Copy, from the entries below, each line in which the string "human" appears.

***** EXERCISE INPUT *****

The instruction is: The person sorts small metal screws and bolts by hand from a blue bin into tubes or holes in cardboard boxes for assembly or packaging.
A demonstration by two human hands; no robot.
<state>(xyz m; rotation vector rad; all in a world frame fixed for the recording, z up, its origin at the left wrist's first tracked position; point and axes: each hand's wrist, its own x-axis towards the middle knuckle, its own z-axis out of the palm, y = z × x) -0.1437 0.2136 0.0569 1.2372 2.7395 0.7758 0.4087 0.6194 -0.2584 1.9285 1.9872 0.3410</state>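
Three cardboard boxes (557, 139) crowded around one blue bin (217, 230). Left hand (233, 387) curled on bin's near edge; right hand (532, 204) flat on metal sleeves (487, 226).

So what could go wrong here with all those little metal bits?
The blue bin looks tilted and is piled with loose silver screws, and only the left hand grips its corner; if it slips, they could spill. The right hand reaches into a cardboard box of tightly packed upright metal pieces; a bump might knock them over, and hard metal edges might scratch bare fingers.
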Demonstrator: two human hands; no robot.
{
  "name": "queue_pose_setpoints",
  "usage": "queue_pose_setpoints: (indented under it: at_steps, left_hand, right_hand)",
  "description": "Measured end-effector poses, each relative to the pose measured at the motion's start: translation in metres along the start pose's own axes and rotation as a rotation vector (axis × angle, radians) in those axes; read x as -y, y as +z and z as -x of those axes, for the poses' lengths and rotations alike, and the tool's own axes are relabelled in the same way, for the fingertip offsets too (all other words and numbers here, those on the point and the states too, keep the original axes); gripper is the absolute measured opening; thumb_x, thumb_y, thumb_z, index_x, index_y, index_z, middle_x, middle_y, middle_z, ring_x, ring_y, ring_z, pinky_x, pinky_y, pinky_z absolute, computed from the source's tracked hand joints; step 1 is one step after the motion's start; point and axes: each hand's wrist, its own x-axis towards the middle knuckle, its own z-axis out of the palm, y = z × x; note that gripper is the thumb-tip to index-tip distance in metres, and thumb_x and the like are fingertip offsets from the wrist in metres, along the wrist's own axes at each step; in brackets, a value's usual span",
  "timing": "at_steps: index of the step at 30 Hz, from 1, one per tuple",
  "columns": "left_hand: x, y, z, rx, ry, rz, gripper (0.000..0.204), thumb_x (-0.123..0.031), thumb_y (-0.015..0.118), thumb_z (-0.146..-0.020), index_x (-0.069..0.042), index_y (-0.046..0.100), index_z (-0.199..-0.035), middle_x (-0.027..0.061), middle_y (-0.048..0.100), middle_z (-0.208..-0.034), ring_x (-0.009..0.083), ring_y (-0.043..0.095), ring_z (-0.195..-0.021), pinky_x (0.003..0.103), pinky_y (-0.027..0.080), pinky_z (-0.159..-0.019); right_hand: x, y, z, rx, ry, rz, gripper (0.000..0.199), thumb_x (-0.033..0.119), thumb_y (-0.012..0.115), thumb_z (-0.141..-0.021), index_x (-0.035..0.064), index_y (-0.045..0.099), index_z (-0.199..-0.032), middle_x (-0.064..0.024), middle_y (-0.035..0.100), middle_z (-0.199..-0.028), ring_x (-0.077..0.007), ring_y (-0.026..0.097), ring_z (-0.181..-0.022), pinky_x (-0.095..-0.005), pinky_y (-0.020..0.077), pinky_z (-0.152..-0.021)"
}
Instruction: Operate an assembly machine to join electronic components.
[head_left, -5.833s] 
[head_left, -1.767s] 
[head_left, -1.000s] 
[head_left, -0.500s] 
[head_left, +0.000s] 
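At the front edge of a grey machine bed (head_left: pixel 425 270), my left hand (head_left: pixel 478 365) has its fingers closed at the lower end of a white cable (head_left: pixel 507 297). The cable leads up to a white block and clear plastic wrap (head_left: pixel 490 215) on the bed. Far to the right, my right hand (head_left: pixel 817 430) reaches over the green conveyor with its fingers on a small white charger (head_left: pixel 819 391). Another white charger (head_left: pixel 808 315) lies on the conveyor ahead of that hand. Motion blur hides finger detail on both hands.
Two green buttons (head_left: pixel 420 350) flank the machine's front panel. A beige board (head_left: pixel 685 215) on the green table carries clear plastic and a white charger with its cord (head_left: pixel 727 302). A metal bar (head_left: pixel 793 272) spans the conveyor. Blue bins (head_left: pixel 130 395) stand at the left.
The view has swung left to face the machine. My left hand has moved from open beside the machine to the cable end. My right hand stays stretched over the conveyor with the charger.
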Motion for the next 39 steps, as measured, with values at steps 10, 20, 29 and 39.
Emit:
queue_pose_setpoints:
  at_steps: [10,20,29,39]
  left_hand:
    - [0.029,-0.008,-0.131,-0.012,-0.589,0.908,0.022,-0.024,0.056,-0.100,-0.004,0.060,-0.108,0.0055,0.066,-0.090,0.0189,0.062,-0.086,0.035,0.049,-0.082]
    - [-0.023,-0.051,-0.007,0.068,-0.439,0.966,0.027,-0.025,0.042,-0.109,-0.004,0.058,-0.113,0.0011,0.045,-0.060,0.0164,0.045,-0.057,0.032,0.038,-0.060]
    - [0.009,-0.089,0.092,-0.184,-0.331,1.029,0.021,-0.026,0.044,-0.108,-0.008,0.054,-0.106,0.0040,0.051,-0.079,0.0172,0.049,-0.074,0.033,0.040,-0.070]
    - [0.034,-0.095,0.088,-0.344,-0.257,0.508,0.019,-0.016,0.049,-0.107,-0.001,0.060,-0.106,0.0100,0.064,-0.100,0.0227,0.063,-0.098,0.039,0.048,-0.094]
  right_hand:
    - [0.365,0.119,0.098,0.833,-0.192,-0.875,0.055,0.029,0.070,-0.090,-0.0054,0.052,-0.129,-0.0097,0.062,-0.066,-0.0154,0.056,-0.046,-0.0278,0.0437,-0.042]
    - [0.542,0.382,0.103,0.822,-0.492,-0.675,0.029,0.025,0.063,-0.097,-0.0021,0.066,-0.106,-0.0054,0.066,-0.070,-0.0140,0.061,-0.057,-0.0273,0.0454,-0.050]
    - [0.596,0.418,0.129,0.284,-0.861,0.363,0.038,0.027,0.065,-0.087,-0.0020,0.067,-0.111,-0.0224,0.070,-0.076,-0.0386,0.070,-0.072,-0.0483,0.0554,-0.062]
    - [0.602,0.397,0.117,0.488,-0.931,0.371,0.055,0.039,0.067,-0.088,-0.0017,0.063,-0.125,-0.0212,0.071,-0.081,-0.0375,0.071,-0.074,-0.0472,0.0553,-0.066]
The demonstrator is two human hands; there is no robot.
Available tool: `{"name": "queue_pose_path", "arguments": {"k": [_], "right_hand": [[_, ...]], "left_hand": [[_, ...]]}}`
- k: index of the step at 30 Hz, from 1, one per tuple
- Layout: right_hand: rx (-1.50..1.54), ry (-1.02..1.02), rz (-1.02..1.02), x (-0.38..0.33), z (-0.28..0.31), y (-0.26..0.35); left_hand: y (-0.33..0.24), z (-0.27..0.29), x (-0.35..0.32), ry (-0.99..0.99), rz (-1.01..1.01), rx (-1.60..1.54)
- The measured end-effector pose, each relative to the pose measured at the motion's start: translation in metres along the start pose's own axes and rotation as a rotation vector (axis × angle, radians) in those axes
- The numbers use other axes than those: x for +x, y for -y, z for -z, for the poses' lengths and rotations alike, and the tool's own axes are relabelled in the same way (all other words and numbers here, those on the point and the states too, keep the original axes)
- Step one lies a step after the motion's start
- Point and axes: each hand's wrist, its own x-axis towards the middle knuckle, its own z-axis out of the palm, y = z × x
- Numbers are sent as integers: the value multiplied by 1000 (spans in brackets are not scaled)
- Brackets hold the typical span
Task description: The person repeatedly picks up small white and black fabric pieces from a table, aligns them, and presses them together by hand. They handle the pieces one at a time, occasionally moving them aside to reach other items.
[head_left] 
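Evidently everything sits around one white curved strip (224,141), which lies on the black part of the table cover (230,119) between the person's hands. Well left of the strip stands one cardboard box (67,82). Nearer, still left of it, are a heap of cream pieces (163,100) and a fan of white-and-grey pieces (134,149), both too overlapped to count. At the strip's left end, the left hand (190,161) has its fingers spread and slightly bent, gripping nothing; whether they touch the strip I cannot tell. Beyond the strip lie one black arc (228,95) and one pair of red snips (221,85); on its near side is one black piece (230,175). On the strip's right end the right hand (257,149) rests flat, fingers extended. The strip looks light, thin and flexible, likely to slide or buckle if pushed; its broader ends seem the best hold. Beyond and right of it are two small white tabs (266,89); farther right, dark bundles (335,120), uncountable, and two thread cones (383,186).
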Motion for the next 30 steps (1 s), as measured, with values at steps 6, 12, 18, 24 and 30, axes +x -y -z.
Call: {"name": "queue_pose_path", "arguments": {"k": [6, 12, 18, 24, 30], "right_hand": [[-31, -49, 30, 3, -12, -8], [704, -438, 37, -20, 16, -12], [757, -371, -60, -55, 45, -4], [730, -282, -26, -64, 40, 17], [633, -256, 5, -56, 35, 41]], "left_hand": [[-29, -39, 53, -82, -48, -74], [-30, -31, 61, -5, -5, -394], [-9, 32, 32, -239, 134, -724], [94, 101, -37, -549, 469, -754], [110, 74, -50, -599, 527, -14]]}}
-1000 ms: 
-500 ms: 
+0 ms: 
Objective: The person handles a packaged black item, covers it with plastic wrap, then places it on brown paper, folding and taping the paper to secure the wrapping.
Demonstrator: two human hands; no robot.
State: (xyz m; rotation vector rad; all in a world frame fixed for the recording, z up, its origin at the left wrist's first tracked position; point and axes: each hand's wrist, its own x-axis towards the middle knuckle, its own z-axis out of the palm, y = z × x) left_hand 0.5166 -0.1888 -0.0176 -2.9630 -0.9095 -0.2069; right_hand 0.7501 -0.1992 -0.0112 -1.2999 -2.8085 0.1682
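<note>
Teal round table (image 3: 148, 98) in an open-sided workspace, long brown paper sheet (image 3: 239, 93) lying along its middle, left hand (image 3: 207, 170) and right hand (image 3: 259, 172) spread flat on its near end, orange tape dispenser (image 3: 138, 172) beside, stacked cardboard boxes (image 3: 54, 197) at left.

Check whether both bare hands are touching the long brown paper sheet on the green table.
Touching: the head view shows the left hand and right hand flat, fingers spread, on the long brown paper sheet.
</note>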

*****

• **ANSWER BELOW**:
A demonstration by two human hands; no robot.
Demonstrator: two human hands; no robot.
The demonstrator is two human hands; there is no robot.
Demonstrator: two human hands; no robot.

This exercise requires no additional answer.